Mason immediately shot me a puzzling look. That last question always catches kids and parents by surprise. Our church has had a long history of allowing anyone to baptize as long as they love God and played an integral role in shaping the faith of the person being baptized. This means that sometimes it’s a pastor, and other times it’s a parent, grandparent or small group leader. I continued.
“Mason, I want you to think of one person in your life who has taught you about what it means to follow Jesus. Someone who has been there for you during good times and sad times. Someone who has shown you the love of Jesus and whose life encourages you to. . . .”
Mason interrupted my heartfelt speech and replied, “Mr. Kirby!” Tears immediately began to form in the corners of his eyes while Mom let out an audible gasp. It was clear she was caught off guard and began to choke back tears of her own.
Mr. Kirby was one of the founding members of our church’s special needs ministry, which has been long-known for being deeply committed to not only caring for children with disabilities but their siblings as well. The unofficial “grandpa” of this community, he was the first person Mason’s family met at church who made them feel known and gave them a place to belong. Mom remembers Mr. Kirby (or Mr. Curvy as Mason liked to call him) taking her two young sons by the hands on that first day ten years ago, and the three of them had been inseparable ever since.
In Parenting Beyond Your Capacity, Reggie Joiner and Carey Nieuwhof write: “Children need more than just a family that gives them unconditional acceptance and love; they need a tribe that gives them a sense of belonging and significance.”
I listened closely as Mason shared how he’d long admired Mr. Kirby’s dedication to his family in the wake of his brother’s illness. Playing games with them at support group, summer trips to Joni & Friends camp, countless hospital visits and soul-stirring prayer circles around the rhythmic hiss of ventilators. Mr. Kirby had willingly stepped into this family’s circle during one of the messiest seasons of their lives and, just by the simple act of showing up, Mason’s faith was impacted forever. Even when health issues began to prevent Mr. Kirby from serving two years prior and he couldn’t be as physically present, the spiritual impact he had made was evident. He was Mason’s first choice to share in this important milestone. And a few minutes later, when it was time to make that phone call, a stunned and emotional Mr. Kirby whispered, “I’d be honored.”
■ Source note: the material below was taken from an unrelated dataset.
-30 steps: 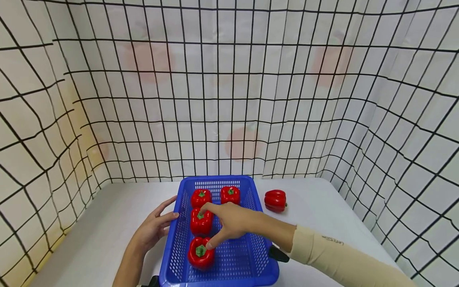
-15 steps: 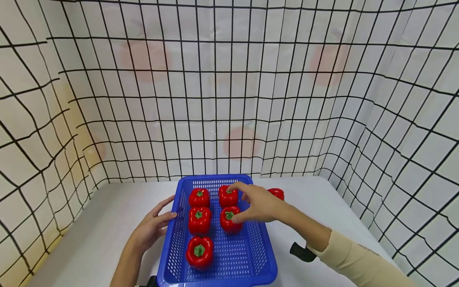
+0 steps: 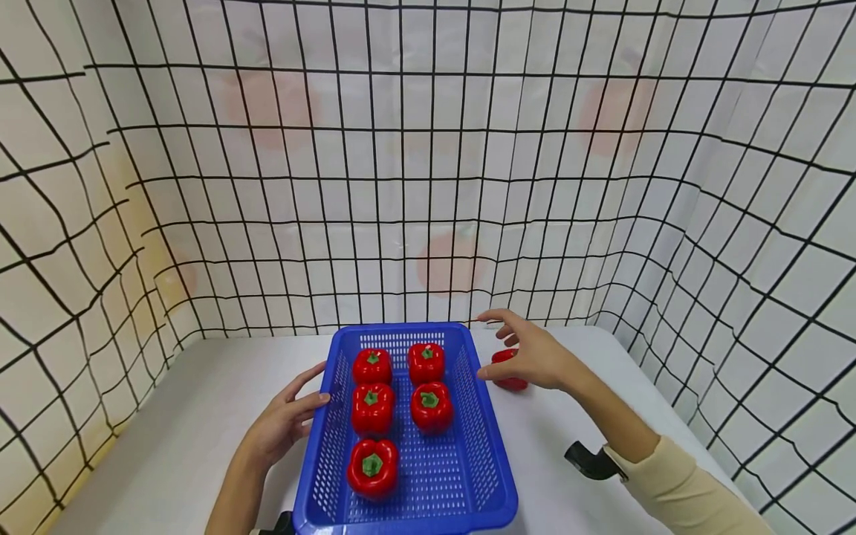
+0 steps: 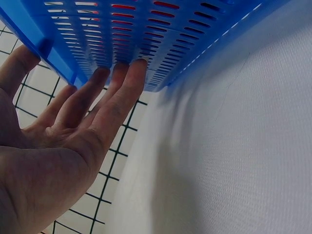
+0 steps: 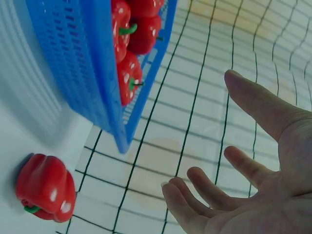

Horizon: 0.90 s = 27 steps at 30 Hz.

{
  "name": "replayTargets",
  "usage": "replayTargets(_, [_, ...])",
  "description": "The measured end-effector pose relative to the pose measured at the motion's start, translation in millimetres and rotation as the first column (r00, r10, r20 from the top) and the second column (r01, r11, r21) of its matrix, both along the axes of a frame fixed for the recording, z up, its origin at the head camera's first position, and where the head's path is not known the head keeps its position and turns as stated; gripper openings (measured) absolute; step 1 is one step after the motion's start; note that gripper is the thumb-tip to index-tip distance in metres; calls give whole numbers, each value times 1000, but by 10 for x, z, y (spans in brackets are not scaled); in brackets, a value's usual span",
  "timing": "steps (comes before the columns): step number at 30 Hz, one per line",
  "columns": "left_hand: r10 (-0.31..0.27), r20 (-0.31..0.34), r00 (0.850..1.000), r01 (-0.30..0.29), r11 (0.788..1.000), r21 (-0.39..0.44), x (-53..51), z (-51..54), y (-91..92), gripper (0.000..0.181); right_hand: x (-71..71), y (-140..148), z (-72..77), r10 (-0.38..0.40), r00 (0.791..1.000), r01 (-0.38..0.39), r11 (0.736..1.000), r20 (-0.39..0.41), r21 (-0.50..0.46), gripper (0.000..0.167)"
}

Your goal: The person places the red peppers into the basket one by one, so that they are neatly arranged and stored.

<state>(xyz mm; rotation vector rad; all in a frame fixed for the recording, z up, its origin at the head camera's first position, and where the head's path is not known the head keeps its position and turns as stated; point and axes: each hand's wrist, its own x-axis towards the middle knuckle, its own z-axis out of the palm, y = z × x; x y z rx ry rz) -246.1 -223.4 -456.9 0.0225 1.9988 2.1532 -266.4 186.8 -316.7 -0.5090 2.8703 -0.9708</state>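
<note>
A blue plastic basket (image 3: 428,475) stands in the middle of the white table, with several red bell peppers (image 3: 372,410) upright in it. They form a left column and a shorter right column. My left hand (image 3: 281,427) touches the basket's left side; its extended fingers (image 4: 117,97) lie against the slotted outer wall and the thumb is at the rim. To the right of the basket, my right hand (image 3: 531,357) hovers with parted fingers and holds nothing. Below it lies a loose red bell pepper (image 5: 46,187) on its side, partly hidden by the hand in the head view.
A black wire grid (image 3: 428,178) over white sheeting encloses the table at the back and both sides. White tabletop (image 3: 575,431) extends right of the basket. A black wrist-worn device (image 3: 591,461) sits below my right forearm.
My right hand has moved from over the peppers in the basket to the right, above the loose pepper. The right column's nearer pepper is now uncovered. My left hand has stayed at the basket.
</note>
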Motion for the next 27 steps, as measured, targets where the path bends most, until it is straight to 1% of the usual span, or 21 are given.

Though it was clear to Mom how great of an impact Mr. Kirby had on her eldest son’s life, it wasn’t until this moment that she had come to realize the depth of love and respect her youngest had for him. Simply by proximity, Mr. Kirby’s influence unexpectedly reached beyond Michael to engage Mason in a bigger story, too. A story that would change both of their futures for the better.
For ministry leaders, encouraging parents to “widen the circle” involves reminding them that though they are the greatest influence in a child’s life, they are not the only influence a child needs. But we also have to remember this is not easy and not without sacrifice at times.
To widen the circle, a parent might have to let go of the comfort found in hiding in dark or painful circumstances and allow themselves to be fully known.
To widen the circle, a volunteer might have to trade in their own desire for a clean, predictable serving experience for the messy one God has placed in front of them.
To widen the circle, a church might have to forfeit opportunities traditionally reserved for clergy so that those within the real circle of influence can win.
While there may be some loss involved in widening the circle, families and church leaders realize that what they gain is so much more valuable: an unstoppable tribe overflowing with potential to make a lasting impact across generations.